But perhaps Netflix’s biggest win is that it may have thrown the competition into stasis. Despite using their relationship with President Trump as a cudgel, the Ellisons must still clear EU regulatory hurdles, as well as potential litigation from state attorneys general. They’ll likely get approval, as antitrust enforcers no longer break up behemoths, just delay their agenda. Nevertheless, history demonstrates that any deal to acquire Warner Bros. has a remarkably short shelf life.

The Mouse Knows

Ted Sarandos was on the verge of a transformative acquisition … and still is. But it’s not WBD. A decent test of value is to benchmark similar assets. By walking from the deal, Ted and Co. saved $121B, and their equity value has increased $60B since putting the WBD spliff down. Add the $3B break-up fee and you have an effective $184B (opportunity) cost for WBD. So, what could you get for $184B? A: The Mouse … Walt Disney Co. ($179B). A side-by-side comparison illuminates just how talented an auctioneer David Zaslav is, and suggests the Centerview bankers who talked Ellison into paying this price have a second career as psychedelic doulas. Let’s shine a light on the unexploded IED that is WBD.

For the same price, Wall Street would have you believe that WBD was the “value play.” It isn’t. It’s a value trap. Disney generated $21 billion in operating income last year on $91B in revenue — WBD registered $11B in operating income on $42B in revenue, and half of that came from a dying linear TV business that’s shedding subscribers. But the real gap isn’t in the financials — it’s in the moats. Disney has theme parks that print $8B in operating income annually with 60%+ incremental margins. WBD has ... CNN and TBS reruns. Disney owns the IP that dominates global culture: Marvel, Star Wars , Pixar, ESPN. WBD owns HBO (great) and a back catalog that hasn’t produced a billion-dollar franchise in a decade. Disney’s parks business alone — just the parks — is worth more than WBD’s entire enterprise value. You’re buying a recession-resistant, pricing-power machine with Disney. With WBD, you’re buying a melting ice cube of linear TV assets wrapped in $40B of debt trading at 5x leverage. One of these companies will be worth $300B in 10 years. The other will be sold for parts to Netflix. The second generation of wealth ensures that the third generation … isn’t. Shari Redstone, Edgar Bronfman Jr., and (now) David Ellison.

The Great Escape

I’ve been having a lot of conversations with cable news anchors who are seeing their pay fall off a cliff. My advice is always the same: Seize the means of production, i.e., start a podcast, launch a Substack, etc. We’ve transitioned from a fossil-fuel-based economy to an attention economy, full stop. If you command attention, revenue follows. The Ellisons will do to CNN what they’re already doing to CBS News. At CNN, $3M/year anchors are a cost center on a bloated P&L. On YouTube or Substack, they’re platforms with 90% margins. The smart money isn’t betting on the logo on the building; it’s betting on the X-wing fighter, the individual talent with the firepower to knock out the Death Star before it can recharge and hit its next target. I know, I’m getting carried away with the Star Wars stuff. Whatever, my Bantha (i.e., newsletter).

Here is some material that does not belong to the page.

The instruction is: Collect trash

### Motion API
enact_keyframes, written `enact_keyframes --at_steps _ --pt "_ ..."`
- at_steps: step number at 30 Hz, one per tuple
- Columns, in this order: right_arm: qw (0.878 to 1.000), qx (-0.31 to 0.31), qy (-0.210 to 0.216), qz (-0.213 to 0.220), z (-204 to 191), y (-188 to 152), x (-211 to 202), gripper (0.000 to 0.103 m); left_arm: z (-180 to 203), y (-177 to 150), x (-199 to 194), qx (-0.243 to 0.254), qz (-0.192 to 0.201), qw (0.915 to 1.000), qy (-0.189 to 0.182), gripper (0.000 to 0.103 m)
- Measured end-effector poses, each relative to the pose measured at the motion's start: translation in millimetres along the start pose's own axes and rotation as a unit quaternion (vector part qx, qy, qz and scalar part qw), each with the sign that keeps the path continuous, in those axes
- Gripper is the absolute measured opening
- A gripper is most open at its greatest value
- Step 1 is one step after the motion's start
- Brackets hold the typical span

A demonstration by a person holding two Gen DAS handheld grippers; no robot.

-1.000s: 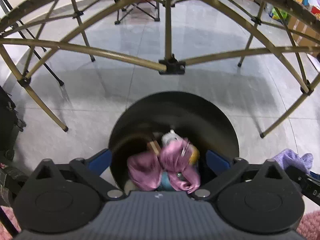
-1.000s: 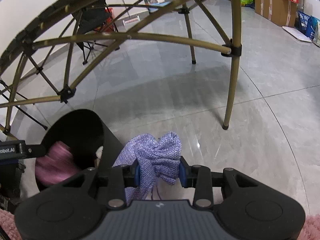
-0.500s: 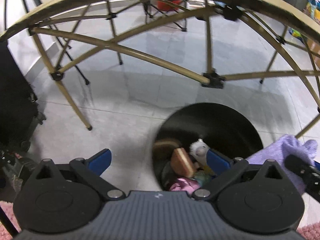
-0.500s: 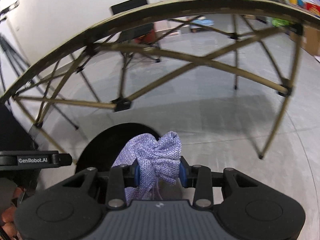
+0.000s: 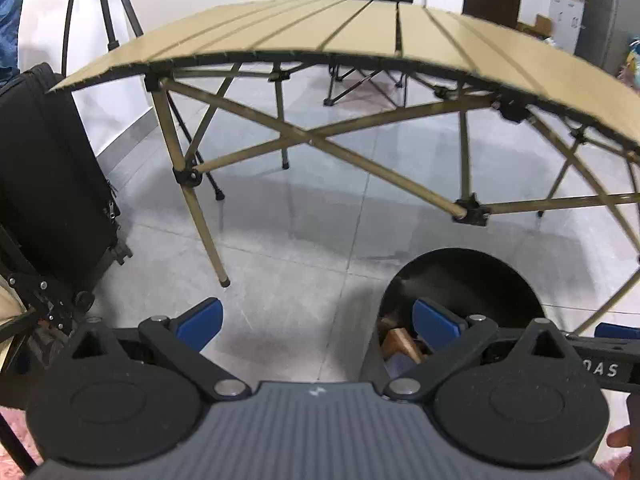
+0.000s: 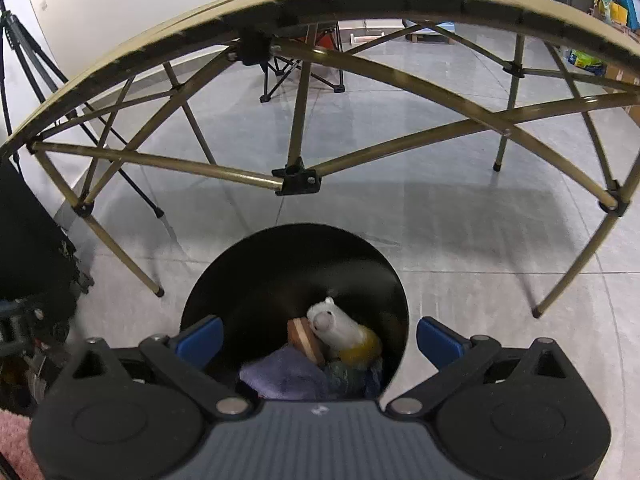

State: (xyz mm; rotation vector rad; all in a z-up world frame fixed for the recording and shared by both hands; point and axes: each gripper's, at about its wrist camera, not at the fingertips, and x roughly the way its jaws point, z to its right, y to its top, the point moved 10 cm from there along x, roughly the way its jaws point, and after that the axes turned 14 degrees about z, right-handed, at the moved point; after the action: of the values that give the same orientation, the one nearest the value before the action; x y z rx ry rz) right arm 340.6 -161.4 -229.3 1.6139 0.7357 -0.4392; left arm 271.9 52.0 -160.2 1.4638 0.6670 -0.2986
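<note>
Both grippers stand released with nothing between their blue pads: my right gripper (image 6: 320, 340) has just been opening, its jaws now spread wide over the mouth of the black bin (image 6: 294, 248), and the lilac cloth (image 6: 280, 374) lies inside at the near left, apart from the pads. Beside it in the bin I see a round wooden piece (image 6: 305, 340), a white plush toy (image 6: 334, 326) leaning on something yellow, and dark bluish scraps at the near right. My left gripper (image 5: 318, 322) hangs open over bare floor tiles (image 5: 304, 248), with the bin at its right. To finish this drop well, I judge I should lift the right gripper straight up, keeping its fingers clear of the rim, and check that the cloth sits fully below the edge before seeking more trash; none shows on the floor or the folding table (image 5: 360, 28). Writing is scarce: white letters on the far-right black bar read roughly "DAS", cut off, and I cannot read more.
</note>
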Motion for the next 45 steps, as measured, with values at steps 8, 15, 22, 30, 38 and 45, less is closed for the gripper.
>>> enact_keyframes --at_steps 8,15,22,30,38,45 --pt "0.999 -0.027 -0.019 -0.005 -4 -11 -71 0.103 6 8 -57 0.020 0.023 0.9982 -0.052 0.103" --pt "1.000 -0.023 -0.013 0.006 -7 -18 -116 0.103 4 -1 -92 0.028 0.024 0.9962 -0.078 0.103" --pt "0.999 -0.026 -0.009 0.027 -11 -15 -145 0.103 2 -5 -110 0.027 0.029 0.9952 -0.089 0.103" --pt "0.999 -0.030 -0.006 0.040 -15 -11 -160 0.103 2 -4 -121 0.028 0.037 0.9948 -0.091 0.103" --pt "0.998 -0.032 -0.005 0.045 -17 -12 -166 0.103 1 -3 -127 0.024 0.038 0.9941 -0.098 0.103" --pt "0.998 -0.030 -0.005 0.047 -17 -12 -168 0.103 2 -3 -129 0.022 0.040 0.9940 -0.099 0.103"
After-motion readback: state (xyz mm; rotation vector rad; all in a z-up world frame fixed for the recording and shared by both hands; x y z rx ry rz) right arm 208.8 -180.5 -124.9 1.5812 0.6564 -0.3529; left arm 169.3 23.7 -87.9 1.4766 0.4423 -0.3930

The Worst Acquisition in History, Again: Part II

There are only two ways to make money in the media business: bundling and unbundling. We’re in a bundling phase. The question isn’t what the Ellisons will do with Paramount and WBD, but who will acquire those assets at fire-sale prices when their AI synergy narrative can no longer provide cloud cover for their pair of overleveraged legacy media companies. My prediction: We’ll see this movie again, starring Netflix, Apple, and Amazon as bargain hunters with delusions of grandeur that involve paying a failed CEO hundreds of millions for the right to fire hundreds of thousands of their employees. In Star Wars , the good guys blow up the Death Star. In Hollywood, you just wait for it to collapse under its own debt load. Same ending, lower production budget.

Life is so rich,

P.S.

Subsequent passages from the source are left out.